А Маша… Маша приходила каждый день. При перевязках мы почти и не разговаривали с ней. А потом случилось неожиданное… Перевязала она меня, а потом упала на меня, и я почувствовал её губы и упругие девичьи груди. И помню её голос, голос строгой медсестры: «Не двигайся, Никита, у тебя рана. Я сама…» Она постоянно приходила потом, и боль перевязок сменялась острым наслаждением. Ординарец Николая, глазастый сибиряк, живший в том же доме, выследил нас и сообщил Николаю о своём открытии. И однажды во время нашей перевязки-свидания распахнулась дверь, и вошёл Николай. Он страшно побледнел, пальцы царапали кобуру пистолета. Может, это его остудило, сел на стул: «Вот, значит, как!». Тут я говорю: «Николай, понимаю, тебе больно. Но ведь Маша — не жена твоя, я с ней раньше, чем ты, познакомился, в Петербурге ещё». Не отвечая, он вышел.
Я был уверен, что меня снова переведут в подвал, а ещё вернее — расстреляют. Ничего этого не случилось, только не приходил ко мне больше старый друг, жаркие споры наши кончились. А Маша по-прежнему приходила, перевязывала меня, но под придирчивым взглядом сибиряка.
И вот однажды приходит Николай. Ставит на стол бутылку: «Ну, что ж, поговорим напоследок. Крепко ты меня огорчил, привязался я к Маше… Ну да что? Дело мужское: известно — каждый за себя… Расстаёмся мы с ней, уходит в другую часть… Ну и хватит об этом. С тобой-то что делать? Не сегодня-завтра Заварзин вернётся. Расстрелом для тебя пахнет». Тут я вскипел: «Да знаю, не тяни резину, расстреляют меня! Тебе, наверно, приятно. Известно: труп врага всегда хорошо па́хнет!» Николай даже не обиделся: «Опять задираться? Ну, одна у тебя дорога, Никита, — к нам. Ведь бывшие офицеры, считай, все у нас, белых. Да вот и я, сам знаешь, — капитан. Скажу, что ты — мой друг, понял свою ошибку и переходишь на нашу сторону». — «Нет, говорю, Никола. Я не флюгер, крутиться не буду». На том и разошлись.

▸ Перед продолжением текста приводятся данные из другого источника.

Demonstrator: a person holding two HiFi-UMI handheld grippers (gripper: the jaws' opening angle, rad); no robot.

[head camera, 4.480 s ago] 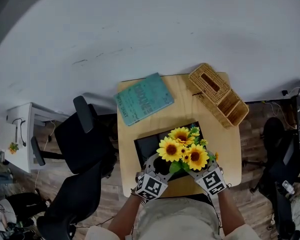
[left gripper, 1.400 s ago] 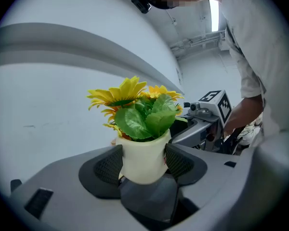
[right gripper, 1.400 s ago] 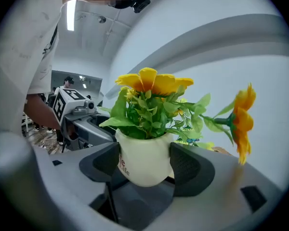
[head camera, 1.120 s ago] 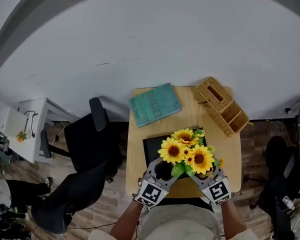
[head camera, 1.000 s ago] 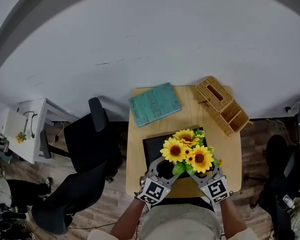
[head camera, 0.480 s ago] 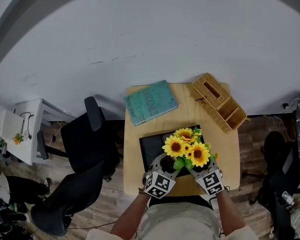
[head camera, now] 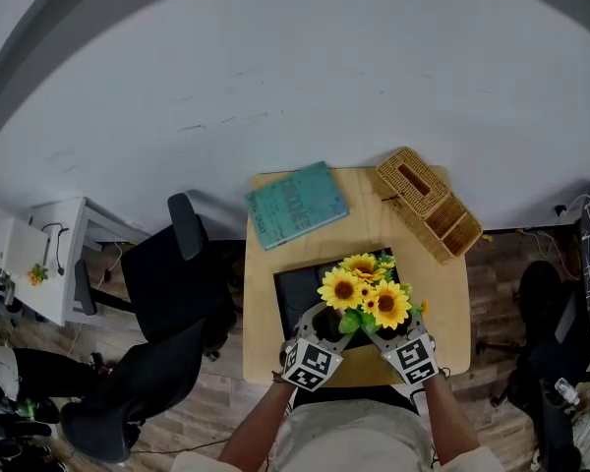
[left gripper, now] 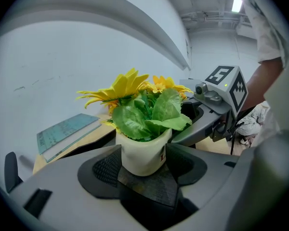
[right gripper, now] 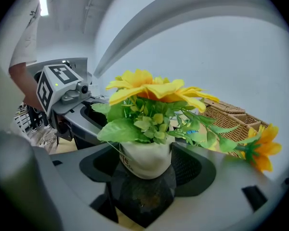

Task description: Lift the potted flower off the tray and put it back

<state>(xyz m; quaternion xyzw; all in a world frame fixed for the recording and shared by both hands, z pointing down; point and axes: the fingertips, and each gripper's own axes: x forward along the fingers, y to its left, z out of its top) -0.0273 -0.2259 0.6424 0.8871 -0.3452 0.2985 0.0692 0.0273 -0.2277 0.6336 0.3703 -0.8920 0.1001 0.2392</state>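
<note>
Yellow flowers (head camera: 362, 295) top a white pot (left gripper: 142, 153) that sits over the near part of the black tray (head camera: 293, 288). The left gripper (left gripper: 143, 170) and the right gripper (right gripper: 147, 167) each pinch the pot low on its wall from opposite sides, jaws narrowed onto it. This is likely so the top-heavy blooms cannot tip it and the leaves are not crushed. Whether its base rests on the tray or hangs just above, I cannot tell. It stands upright, which suits either lifting or setting down.
</note>
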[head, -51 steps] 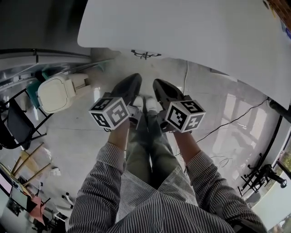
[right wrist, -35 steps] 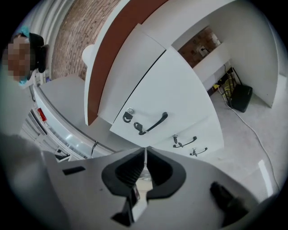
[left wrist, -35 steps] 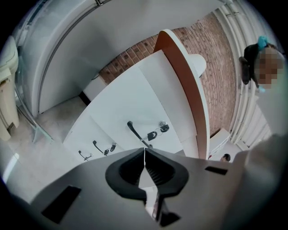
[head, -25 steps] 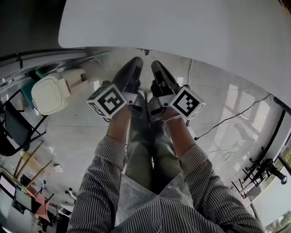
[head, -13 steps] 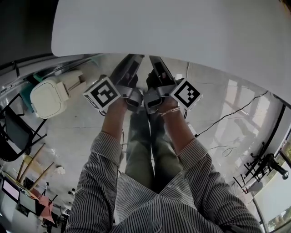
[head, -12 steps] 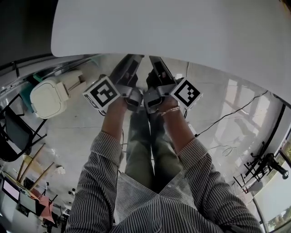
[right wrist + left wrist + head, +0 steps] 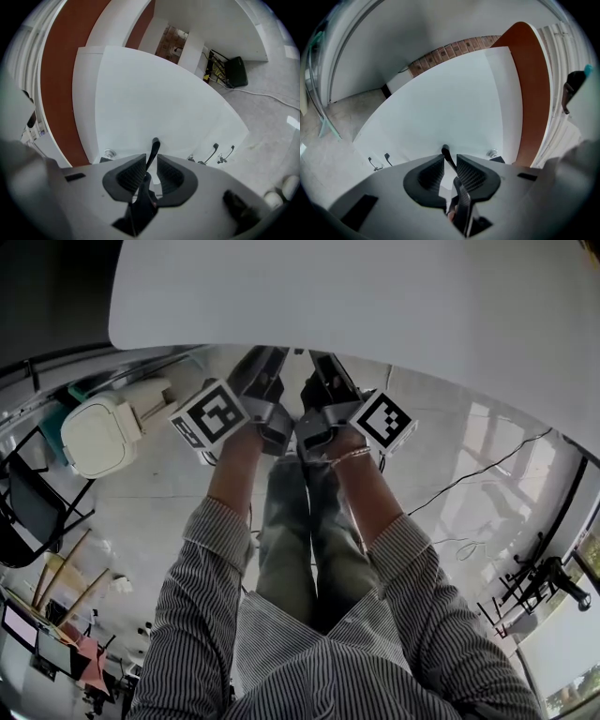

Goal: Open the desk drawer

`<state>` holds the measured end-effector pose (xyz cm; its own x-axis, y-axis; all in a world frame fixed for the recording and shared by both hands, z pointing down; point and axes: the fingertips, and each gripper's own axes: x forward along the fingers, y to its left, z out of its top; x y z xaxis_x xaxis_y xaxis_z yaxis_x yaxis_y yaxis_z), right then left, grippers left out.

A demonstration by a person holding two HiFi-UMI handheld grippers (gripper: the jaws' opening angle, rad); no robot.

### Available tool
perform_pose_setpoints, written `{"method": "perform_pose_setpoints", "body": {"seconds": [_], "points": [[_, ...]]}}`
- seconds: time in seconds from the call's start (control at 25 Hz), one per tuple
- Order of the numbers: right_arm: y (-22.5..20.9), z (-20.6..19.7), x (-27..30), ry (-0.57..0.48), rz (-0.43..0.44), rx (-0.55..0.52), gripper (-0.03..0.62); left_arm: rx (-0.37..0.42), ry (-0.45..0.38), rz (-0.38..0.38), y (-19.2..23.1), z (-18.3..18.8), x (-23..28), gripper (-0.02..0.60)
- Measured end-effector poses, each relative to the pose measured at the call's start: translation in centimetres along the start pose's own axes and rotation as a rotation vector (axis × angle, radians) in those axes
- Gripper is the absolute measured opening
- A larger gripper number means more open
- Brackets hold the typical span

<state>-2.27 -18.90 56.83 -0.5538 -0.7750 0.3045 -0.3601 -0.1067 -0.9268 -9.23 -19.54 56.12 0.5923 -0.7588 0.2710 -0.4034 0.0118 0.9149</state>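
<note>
Closing partway just now, the left tool (image 7: 450,163) and the right tool (image 7: 151,164) each straddle a thin black drawer handle (image 7: 446,153), released, pads not clamped on it. The white drawer front (image 7: 454,103) faces both tools beneath the worktop (image 7: 375,296).

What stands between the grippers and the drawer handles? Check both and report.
Nothing visible does. The left gripper has a dark handle between its jaws, and the right gripper has another handle between its own. Both pairs of jaws have just been closing, with a gap beside each handle.
</note>
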Motion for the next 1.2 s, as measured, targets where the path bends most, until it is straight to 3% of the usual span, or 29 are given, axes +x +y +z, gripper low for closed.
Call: {"method": "perform_pose_setpoints", "body": {"seconds": [0.2, 0.36, 0.84, 1.2], "points": [[0.2, 0.1, -0.1, -0.015, 0.002, -0.024, 0.067, -0.031, -0.005, -0.029, 0.0, -0.1, 0.0, 0.074], [-0.2, -0.1, 0.1, -0.009, 0.017, 0.032, 0.051, -0.06, 0.0, -0.027, 0.2, -0.1, 0.1, 0.066], [-0.3, -0.8, 0.0, 0.009, 0.029, 0.101, 0.043, -0.057, 0.024, -0.009, 0.7, -0.6, -0.5, 0.061], [-1.1, -1.4, -0.8, 0.001, -0.003, 0.094, 0.043, -0.05, 0.057, 0.006, 1.2, -1.4, -1.0, 0.061]]}}
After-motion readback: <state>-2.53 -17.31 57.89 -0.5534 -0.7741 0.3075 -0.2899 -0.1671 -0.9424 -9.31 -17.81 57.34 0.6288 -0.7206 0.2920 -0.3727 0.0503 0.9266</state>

А вечером во время перевязки Маша суёт мне записку: «Завтра возвращается полковник. Расстреляют тебя! Беги!».
А как бежать-то? Слаб я ещё, а главное, слово дал, что не убегу. И начались колебания, прямо по Достоевскому. Я слово дал, но ведь я мог бы ещё принести столько пользы в борьбе с врагами трудового народа! И не скрою, решила эту достоевщину простая мысль: «Если не убегу, наверняка расстреляют!».
Ночь была удобная для побега — тёмная, дождик моросит. Но он-то, дождик этот, чуть меня и не погубил. Когда я выпрыгнул из окна (невысоко, первый этаж), я поскользнулся на мокрой траве и упал, и конечно — на раненую руку. От страшной боли потерял сознание. Очнулся от сырости и холода. Побрёл к своим. Пого́ни не было. Линия фронта за эти недели не изменилась, до наших — всего километра три. Но как же трудно дались мне эти километры! На подходе к селу, где стоял наш полк, меня окрикнул часовой: «Стой! Кто идёт? Пароль!». Я кричу: «Свой я, командир пулемётной роты Филимонов», и пошёл к нему. А парнишка (струсил наверно): «Пароль! Стой, стрелять буду!», и тут же выстрелил. Меткий был выстрел — навылет под левое плечо.